DATASET EXCERPT
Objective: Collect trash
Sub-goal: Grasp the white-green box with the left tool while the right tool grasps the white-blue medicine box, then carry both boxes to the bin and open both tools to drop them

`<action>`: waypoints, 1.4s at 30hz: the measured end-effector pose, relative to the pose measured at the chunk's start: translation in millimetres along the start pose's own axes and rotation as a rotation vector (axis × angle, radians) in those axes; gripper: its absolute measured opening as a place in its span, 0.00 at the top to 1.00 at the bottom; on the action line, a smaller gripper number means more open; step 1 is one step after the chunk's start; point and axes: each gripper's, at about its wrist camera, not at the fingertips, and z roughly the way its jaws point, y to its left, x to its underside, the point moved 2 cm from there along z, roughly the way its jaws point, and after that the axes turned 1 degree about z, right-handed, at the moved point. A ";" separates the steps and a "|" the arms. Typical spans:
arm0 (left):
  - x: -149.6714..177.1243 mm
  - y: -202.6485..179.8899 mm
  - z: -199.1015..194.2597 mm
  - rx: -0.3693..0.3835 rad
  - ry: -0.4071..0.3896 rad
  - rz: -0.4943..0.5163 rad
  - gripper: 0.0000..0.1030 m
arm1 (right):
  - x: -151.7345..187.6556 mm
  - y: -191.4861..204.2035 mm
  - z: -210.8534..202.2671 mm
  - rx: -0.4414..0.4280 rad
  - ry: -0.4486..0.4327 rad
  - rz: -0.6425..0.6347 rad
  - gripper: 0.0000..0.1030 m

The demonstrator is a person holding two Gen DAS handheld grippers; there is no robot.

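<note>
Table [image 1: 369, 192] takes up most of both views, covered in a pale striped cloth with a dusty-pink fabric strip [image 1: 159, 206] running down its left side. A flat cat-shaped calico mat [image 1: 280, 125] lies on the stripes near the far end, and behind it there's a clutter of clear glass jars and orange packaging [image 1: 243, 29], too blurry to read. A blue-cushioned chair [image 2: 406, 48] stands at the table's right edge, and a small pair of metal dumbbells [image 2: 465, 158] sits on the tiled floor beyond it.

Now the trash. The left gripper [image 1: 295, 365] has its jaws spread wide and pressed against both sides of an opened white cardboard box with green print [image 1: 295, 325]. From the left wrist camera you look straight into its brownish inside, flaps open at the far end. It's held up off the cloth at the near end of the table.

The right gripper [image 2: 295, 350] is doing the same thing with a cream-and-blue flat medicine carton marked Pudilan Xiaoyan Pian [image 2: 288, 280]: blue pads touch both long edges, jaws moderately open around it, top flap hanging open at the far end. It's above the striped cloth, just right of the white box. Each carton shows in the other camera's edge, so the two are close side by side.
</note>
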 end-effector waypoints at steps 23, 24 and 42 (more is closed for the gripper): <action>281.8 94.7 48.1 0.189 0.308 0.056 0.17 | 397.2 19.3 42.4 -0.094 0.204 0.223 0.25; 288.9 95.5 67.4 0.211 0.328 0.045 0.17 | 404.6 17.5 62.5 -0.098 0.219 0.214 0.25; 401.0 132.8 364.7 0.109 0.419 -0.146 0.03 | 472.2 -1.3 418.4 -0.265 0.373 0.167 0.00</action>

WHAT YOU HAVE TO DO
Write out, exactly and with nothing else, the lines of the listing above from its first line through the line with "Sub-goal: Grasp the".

RESPONSE FOR THIS EXERCISE
Objective: Collect trash
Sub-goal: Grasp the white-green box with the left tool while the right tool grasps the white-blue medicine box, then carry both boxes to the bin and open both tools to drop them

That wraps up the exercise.